BEGIN

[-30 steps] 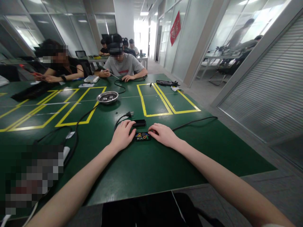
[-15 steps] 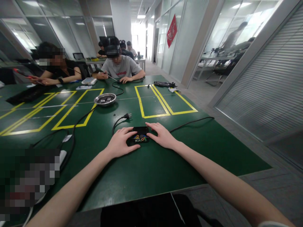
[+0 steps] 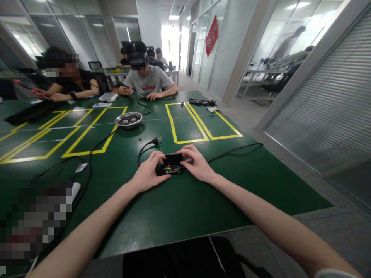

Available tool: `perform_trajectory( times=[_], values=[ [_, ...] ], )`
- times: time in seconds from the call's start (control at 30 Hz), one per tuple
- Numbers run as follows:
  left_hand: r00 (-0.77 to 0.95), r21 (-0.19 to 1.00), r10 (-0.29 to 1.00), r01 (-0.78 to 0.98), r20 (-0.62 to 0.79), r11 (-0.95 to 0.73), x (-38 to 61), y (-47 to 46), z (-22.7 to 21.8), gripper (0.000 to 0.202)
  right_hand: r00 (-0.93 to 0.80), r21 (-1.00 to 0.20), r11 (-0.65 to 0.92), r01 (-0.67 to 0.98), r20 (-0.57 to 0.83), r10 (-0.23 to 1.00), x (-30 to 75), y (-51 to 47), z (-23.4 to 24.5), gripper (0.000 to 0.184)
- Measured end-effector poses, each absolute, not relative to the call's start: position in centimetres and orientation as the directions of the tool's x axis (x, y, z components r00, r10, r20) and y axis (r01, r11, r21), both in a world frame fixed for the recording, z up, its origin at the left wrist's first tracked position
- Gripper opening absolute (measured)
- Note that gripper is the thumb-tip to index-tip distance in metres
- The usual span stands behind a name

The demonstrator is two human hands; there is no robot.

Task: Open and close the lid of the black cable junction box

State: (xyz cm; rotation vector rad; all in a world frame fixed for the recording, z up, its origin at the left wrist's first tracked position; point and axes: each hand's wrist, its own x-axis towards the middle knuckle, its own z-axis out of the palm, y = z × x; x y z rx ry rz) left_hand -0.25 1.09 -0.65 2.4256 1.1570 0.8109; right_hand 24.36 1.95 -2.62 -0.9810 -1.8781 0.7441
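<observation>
A small black opened case with coloured parts showing inside lies on the green table. A black cover piece stands tilted against its far side. My left hand curls round the left end of the case, and my right hand grips the right end with fingers over the cover. A black cord with a plug runs from the left end, and another black cable trails off to the right.
A metal bowl sits farther back among yellow tape rectangles. Two people sit at the far side, one with a tool in hand. A black cable and power strip lie to my left. The table's near edge is close to my body.
The cover piece that lay flat behind the case has been brought up against it. Both hands have closed in on the case's ends, fingers now curled over it.
</observation>
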Motion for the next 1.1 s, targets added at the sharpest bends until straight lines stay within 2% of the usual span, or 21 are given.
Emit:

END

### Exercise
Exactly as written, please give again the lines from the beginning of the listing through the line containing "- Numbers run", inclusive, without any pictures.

### Completed exercise
[-30 steps] 
[-15 steps] 
[+0 steps] 

Available tool: `perform_trajectory( times=[_], values=[ [_, ...] ], )`
- times: time in seconds from the call's start (control at 30 Hz), one per tuple
- Numbers run as follows:

The exercise closes with this answer.